§ Task prompt
Report the count of lines in the listing below that include the string "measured", with no other text.

§ Material provided
*****

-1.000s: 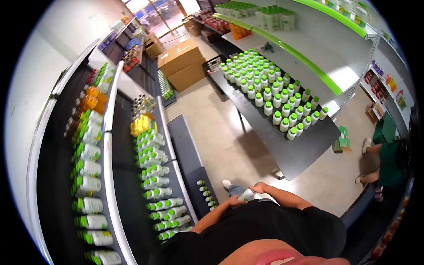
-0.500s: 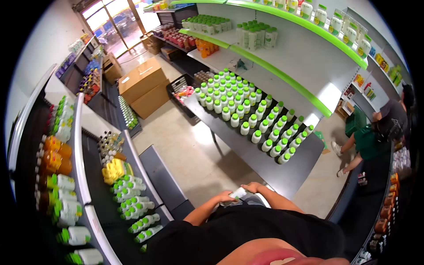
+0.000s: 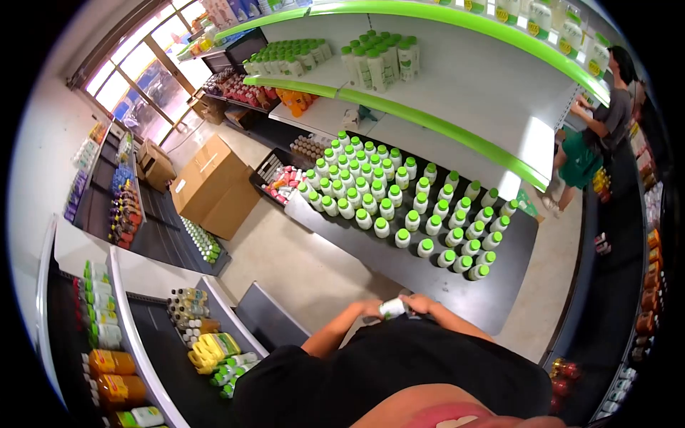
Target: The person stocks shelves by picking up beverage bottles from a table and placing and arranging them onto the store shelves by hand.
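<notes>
Close to my body, a white bottle (image 3: 392, 308) with a patch of green lies sideways between my hands. My left hand (image 3: 368, 309) is closed around its left end. My right hand (image 3: 419, 303) is closed at the other end, where something dark shows by the fingers; I cannot make out what it is. In front of my hands is a dark grey table (image 3: 457, 299). Rows of white bottles with green caps (image 3: 403, 237) stand upright on it, densest on its far left part.
Behind the table rises a white shelf (image 3: 457, 107) with green edges, holding more bottles. A black crate (image 3: 270, 170) of small items sits beyond the table's left end. A large cardboard box (image 3: 214, 187) is on the floor at left. Two people (image 3: 606, 121) stand at the far right.
My view has turned, and the table sits lower in it. The bottle stays between my hands, its side now clearer. At right, a person who was bending is now upright, and a second shows.
</notes>
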A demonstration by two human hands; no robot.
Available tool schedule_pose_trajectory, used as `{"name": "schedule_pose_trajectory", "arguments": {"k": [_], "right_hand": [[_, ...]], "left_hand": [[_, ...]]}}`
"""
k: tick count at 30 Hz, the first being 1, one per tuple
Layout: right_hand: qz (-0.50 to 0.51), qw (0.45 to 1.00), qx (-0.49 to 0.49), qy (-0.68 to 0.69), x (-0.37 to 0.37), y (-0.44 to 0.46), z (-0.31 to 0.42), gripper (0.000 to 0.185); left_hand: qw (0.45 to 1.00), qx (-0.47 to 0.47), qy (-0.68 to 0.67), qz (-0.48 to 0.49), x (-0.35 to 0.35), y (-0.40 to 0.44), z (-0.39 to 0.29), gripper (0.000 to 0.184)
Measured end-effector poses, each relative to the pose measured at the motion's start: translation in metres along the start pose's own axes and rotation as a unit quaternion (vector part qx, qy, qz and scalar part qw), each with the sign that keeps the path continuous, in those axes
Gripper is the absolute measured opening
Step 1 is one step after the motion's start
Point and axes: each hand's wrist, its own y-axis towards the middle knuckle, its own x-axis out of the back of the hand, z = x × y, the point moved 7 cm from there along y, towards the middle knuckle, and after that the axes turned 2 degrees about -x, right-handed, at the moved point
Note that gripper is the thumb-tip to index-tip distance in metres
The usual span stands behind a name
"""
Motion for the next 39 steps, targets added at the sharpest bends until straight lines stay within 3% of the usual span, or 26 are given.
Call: {"name": "schedule_pose_trajectory", "arguments": {"k": [2, 4, 6, 8, 12, 14, 18, 22, 24, 26, 28, 30, 32, 35, 39], "right_hand": [[-0.071, 0.99, 0.033, 0.115, 0.023, 0.016, 0.032, 0.072], [-0.073, 0.98, 0.03, 0.185, 0.046, 0.023, 0.071, 0.065], [-0.087, 0.973, 0.066, 0.204, 0.068, 0.034, 0.109, 0.055], [-0.075, 0.954, 0.135, 0.257, 0.09, 0.043, 0.153, 0.05], [-0.036, 0.939, 0.105, 0.325, 0.129, 0.055, 0.208, 0.047], [-0.033, 0.895, 0.108, 0.431, 0.147, 0.051, 0.238, 0.047], [-0.01, 0.812, 0.221, 0.539, 0.179, 0.049, 0.284, 0.046], [-0.191, 0.832, 0.3, 0.426, 0.233, 0.051, 0.332, 0.06], [-0.305, 0.834, 0.267, 0.375, 0.276, 0.055, 0.359, 0.057], [-0.435, 0.837, 0.205, 0.263, 0.326, 0.062, 0.375, 0.051], [-0.523, 0.778, 0.204, 0.281, 0.365, 0.051, 0.402, 0.048], [-0.576, 0.765, 0.152, 0.246, 0.399, 0.043, 0.422, 0.05], [-0.657, 0.708, 0.208, 0.155, 0.432, 0.037, 0.449, 0.049], [-0.713, 0.672, 0.192, 0.061, 0.478, 0.045, 0.476, 0.048], [-0.705, 0.677, 0.199, 0.075, 0.53, 0.089, 0.489, 0.051]], "left_hand": [[0.994, -0.005, 0.07, -0.088, 0.062, -0.015, -0.016, 0.052], [0.996, 0.057, 0.043, -0.057, 0.107, -0.027, -0.014, 0.059], [0.995, 0.03, 0.019, -0.097, 0.158, -0.058, -0.059, 0.062], [0.991, 0.03, 0.018, -0.129, 0.2, -0.066, -0.056, 0.063], [0.985, 0.057, 0.054, -0.152, 0.286, -0.104, -0.118, 0.054], [0.987, 0.031, 0.069, -0.139, 0.33, -0.106, -0.137, 0.053], [0.994, -0.011, 0.032, -0.106, 0.423, -0.1, -0.189, 0.054], [0.965, -0.145, 0.021, -0.218, 0.503, -0.063, -0.235, 0.053], [0.949, -0.113, 0.139, -0.259, 0.528, -0.049, -0.27, 0.051], [0.914, -0.154, 0.205, -0.315, 0.544, -0.028, -0.287, 0.052], [0.887, -0.219, 0.216, -0.345, 0.563, -0.014, -0.308, 0.056], [0.859, -0.297, 0.167, -0.382, 0.588, -0.001, -0.324, 0.059], [0.841, -0.323, 0.169, -0.4, 0.612, 0.002, -0.34, 0.074], [0.791, -0.363, 0.183, -0.458, 0.647, 0.007, -0.352, 0.084], [0.802, -0.346, 0.142, -0.466, 0.682, 0.031, -0.335, 0.084]]}}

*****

§ Result of the task
2